7.       Perlunya ketegasan pemerintah dalam menangani kasus pencemaran Lingkungan Hidup. Apabila upaya admisnitratif diberikan kepada perusahaan yang membuah limbah yg tidak efektif sebaiknya diberikan sanksi pidana agar memberikan efek jera kepada pelakunya.
8.       Di samping kelembagaan pemerintah, peran kelembagaan legislatif, masyarakat/LSM, serta dunia usaha adalah penting dan harus terlibat dalam pengelolaan, utamanya pada tataran perencanaan dan monitoring/evaluasi. Dengan demikian akan tercipta suatu pengelolaan terpadu yang melibatkan pemerintah, masyarakat dan dunia usaha yang menuju ke arah pembangunan berkelanjutan.
9.       Dalam menangani kasus Lingkungan Hidup upaya yang lebih bijak adalah upaya preventif dengan melakukan pengawasan terhadap kegiatan ekonomi yang mungkin berdampak buruk terhadap Lingkungan Hidup. Lebih baik mencegah daripada mengobati.
 
Selain rekomendasi diatas dalam penelitian ini memberikan masukan pada Pemerintah yang terkait dengan rancangan peraturan pemerintah tentang tanggung jawab sosial dan lingkungan sebagai berikut :
 
1.       Pemberlakuan kewajiban tanggung jawab sosial dan lingkungan harus diterapkan secara bijaksana dengan memperhatikan kemampuan perusahaan, misalnya bagi perusahaan yang baru berdiri atau yang masih merugi.

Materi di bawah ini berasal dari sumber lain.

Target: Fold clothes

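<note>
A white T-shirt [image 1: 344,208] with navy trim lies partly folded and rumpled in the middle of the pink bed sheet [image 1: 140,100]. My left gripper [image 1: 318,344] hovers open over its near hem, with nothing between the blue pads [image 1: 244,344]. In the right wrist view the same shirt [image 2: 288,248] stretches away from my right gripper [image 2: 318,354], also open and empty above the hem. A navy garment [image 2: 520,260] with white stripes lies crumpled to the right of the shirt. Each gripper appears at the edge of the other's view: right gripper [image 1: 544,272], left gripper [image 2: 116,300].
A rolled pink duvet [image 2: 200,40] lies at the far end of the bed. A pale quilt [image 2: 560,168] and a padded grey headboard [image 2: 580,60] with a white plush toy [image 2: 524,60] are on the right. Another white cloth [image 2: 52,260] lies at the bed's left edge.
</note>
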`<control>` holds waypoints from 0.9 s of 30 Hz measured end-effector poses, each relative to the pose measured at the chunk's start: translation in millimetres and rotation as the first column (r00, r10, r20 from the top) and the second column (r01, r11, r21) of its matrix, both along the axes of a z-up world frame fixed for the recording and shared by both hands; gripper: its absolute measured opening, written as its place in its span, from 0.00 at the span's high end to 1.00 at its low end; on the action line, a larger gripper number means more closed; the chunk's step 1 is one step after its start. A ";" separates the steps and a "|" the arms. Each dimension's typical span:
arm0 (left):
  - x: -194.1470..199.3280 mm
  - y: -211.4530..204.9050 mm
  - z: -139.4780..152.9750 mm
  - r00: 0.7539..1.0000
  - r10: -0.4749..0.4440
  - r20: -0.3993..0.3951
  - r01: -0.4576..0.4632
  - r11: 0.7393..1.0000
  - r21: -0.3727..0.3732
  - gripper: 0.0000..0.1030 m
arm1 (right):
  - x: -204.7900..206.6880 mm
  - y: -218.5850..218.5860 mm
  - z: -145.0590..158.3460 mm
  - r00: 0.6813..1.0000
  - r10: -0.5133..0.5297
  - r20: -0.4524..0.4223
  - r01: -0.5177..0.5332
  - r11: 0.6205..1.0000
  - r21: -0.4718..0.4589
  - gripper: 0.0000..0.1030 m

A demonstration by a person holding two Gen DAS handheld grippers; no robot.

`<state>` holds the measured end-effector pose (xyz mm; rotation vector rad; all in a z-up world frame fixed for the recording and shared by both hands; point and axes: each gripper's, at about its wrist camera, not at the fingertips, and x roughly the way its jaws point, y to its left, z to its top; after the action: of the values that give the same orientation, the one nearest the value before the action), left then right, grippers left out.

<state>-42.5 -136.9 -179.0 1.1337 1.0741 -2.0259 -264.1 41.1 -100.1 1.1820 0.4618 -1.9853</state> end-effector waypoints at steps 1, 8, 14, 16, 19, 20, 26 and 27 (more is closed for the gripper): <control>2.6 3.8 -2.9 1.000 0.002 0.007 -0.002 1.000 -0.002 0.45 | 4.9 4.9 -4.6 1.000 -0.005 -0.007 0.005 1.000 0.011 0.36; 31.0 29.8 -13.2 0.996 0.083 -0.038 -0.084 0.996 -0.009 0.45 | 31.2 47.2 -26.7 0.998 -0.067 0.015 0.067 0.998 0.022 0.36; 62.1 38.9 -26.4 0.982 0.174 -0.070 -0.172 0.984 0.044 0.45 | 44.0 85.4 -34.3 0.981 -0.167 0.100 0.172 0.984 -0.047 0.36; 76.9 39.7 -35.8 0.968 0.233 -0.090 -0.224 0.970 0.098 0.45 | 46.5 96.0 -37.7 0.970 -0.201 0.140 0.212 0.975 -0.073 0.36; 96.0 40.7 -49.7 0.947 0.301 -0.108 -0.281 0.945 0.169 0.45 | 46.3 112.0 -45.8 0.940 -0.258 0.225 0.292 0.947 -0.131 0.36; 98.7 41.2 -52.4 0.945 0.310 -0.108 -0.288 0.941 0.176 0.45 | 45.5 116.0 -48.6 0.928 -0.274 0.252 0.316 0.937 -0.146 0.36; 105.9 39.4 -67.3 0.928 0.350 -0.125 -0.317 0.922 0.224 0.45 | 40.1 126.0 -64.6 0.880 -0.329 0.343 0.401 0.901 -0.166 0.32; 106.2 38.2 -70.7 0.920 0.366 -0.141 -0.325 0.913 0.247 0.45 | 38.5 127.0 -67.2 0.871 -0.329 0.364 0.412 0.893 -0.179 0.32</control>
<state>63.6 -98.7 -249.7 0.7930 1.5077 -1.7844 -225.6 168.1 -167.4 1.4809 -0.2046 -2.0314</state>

2.       Tanggung jawab sosial dan lingkungan dilaksanakan sesuai dengan peraturan perundang-undangan yang mengatur bidang usaha masing-masing.
3.       Perseroan menganggarkan pembiayaan kegiatan tanggung jawab sosial dan lingkungan dan melaksanakannya sesuai dengan kemampuan perusahaan.
4.       Perseroan wajib melaporkan pelasanaan kegiatan tanggung jawab sosial dan lingkungan dalam laporan tahunan perseroan bagi perusahaan terbuka dan laporan manajemen perseroan bagi perusahaan tertutup.